Use this when you have a BBox relative to a known image and need pixel coordinates.
frame_pixels(w, h) -- Frame-level pixel coordinates
x0, y0, x1, y1 = bbox.frame_pixels(img_width, img_height)
If bbox._frame is set (the pipeline populated frame-level coordinates), uses
_frame to compute pixels. Otherwise falls back to to_pixels().
This is the function to use in rendering code. It returns correct pixel positions in the original frame regardless of nesting depth.
in_frame_of(parent) -- Compose coordinates
frame_bbox = child_bbox.in_frame_of(parent_bbox)

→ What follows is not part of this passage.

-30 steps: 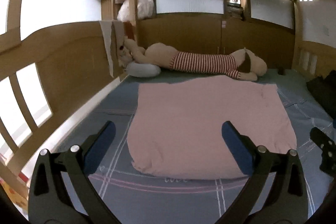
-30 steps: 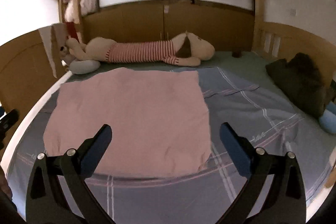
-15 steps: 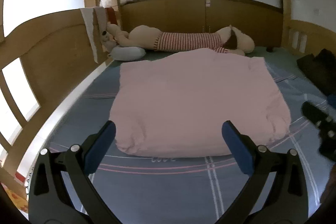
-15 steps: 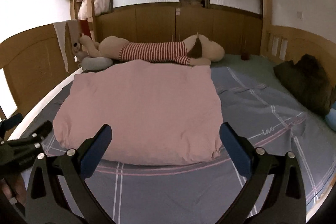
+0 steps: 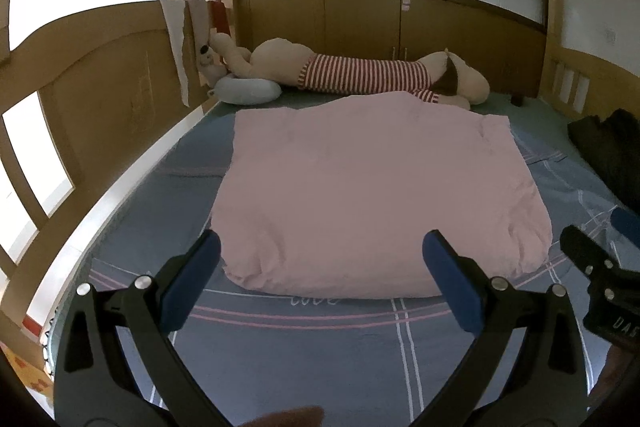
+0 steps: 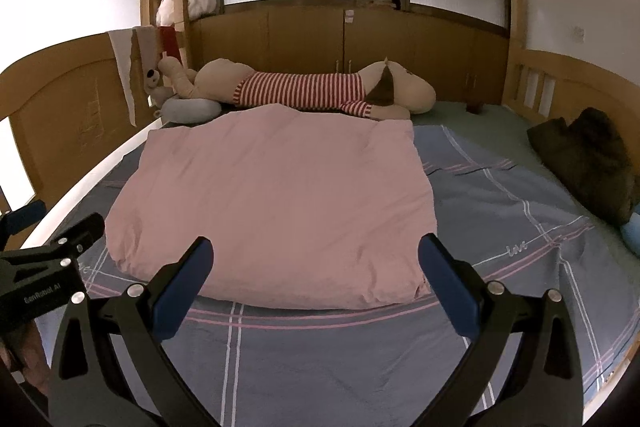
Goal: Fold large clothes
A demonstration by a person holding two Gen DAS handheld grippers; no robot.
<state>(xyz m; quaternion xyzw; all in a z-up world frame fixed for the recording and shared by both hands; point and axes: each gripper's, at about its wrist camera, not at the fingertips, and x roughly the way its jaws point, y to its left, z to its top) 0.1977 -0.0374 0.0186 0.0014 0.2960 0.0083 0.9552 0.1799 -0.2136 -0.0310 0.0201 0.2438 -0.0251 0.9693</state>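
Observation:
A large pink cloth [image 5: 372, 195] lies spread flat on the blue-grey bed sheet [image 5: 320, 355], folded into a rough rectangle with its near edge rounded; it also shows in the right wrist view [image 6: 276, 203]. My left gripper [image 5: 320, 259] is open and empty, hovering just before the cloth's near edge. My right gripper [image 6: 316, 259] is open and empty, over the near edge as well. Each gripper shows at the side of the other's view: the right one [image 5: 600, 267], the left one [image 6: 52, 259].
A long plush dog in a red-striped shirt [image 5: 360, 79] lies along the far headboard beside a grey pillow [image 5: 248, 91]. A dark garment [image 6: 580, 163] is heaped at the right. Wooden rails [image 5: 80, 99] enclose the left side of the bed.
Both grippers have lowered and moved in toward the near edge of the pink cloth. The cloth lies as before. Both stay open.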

Computes the child's position within the parent's coordinate frame:
result.x0 = parent.x0 + child.x0 * parent.width
result.y0 = parent.y0 + child.y0 * parent.height
result.x1 = parent.x0 + child.x1 * parent.width
result.y1 = parent.y0 + child.y1 * parent.height
Returns a new BBox. The _frame field is NOT set on the result -- use this
for manual coordinate arithmetic (see Line-by-Line Patterns below).
width / height properties
bbox.width # x1 - x0 (normalized width)
bbox.height # y1 - y0 (normalized height)

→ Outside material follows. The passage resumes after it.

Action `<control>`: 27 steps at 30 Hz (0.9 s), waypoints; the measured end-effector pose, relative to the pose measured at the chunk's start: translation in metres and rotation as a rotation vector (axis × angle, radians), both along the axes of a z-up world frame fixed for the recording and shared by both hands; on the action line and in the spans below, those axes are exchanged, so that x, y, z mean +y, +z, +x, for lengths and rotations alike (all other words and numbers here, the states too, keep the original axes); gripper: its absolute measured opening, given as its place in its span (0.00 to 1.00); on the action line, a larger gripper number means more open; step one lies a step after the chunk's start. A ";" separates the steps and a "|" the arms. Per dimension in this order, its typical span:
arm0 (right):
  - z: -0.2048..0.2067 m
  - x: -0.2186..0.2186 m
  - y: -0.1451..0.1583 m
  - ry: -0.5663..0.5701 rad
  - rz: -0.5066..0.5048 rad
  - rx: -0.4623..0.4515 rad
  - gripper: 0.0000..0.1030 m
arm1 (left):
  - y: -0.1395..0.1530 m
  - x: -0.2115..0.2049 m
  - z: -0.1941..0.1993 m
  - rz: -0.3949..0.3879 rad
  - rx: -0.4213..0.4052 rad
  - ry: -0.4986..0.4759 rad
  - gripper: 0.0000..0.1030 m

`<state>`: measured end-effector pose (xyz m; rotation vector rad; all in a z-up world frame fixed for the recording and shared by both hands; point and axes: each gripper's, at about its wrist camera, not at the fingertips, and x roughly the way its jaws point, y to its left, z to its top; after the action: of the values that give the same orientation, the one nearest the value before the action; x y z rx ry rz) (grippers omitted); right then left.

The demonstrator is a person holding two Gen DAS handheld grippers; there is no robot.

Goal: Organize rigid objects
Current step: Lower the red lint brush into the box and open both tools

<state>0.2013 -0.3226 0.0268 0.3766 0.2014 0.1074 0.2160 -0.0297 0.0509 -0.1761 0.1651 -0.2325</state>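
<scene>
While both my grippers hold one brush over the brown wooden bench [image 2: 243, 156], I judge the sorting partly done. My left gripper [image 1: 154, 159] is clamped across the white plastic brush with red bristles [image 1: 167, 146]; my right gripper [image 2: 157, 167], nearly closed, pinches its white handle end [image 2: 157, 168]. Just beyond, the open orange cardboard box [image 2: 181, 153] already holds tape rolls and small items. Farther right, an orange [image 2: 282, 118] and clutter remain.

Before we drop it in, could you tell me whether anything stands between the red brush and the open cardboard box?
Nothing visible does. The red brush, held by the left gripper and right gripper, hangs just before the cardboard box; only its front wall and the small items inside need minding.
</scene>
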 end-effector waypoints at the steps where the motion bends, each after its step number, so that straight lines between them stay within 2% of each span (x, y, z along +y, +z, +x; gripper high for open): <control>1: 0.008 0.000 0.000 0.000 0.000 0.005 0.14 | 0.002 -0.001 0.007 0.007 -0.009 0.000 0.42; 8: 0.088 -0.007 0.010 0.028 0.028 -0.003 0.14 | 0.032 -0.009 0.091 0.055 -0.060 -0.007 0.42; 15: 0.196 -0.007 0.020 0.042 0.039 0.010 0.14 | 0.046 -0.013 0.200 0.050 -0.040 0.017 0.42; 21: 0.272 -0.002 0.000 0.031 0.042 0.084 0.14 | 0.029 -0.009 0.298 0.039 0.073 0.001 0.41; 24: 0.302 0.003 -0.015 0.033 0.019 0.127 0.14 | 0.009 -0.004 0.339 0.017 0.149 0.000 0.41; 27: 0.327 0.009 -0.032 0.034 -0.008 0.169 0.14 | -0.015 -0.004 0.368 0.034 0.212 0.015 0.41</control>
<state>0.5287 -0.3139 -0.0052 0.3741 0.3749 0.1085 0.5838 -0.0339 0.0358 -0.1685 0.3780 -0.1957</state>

_frame -- Pre-computed frame coordinates
bbox._frame # BBox | None
Set automatically by the pipeline (AxDetection, AxPose, AxSegmentation) when
running inside a ForEach. Contains the bbox composed all the way up to the
original frame level. Not visible in repr() or == comparison.
Why on BBox and not on DetectedObject? Because _frame travels WITH the bbox.
If someone replaces det.bbox, the old _frame detaches naturally. And it
works for all object types (DetectedObject, PoseObject, SegmentedObject) without
modifying each one.
Pipeline Patterns (op.seq users)
For regular pipeline users, coordinate composition is automatic.
Single-level detection
pipeline = op.seq(
op.color_convert('RGB', 'BGR'),
op.letterbox(640, 640),
op.to_tensor(),
op.load('yolov8n-coco.axm'),
op.decode_detections(algo='yolov8', num_classes=80),
op.nms(),
op.to_image_space(), # MODEL_PIXEL -> NORMALIZED [0,1]
op.ax_detection(), # creates BBox with normalized coords
)
with op.frame_context(img):
detections = pipeline(img)
for det in detections:
x0, y0, x1, y1 = det.bbox.to_pixels(w, h)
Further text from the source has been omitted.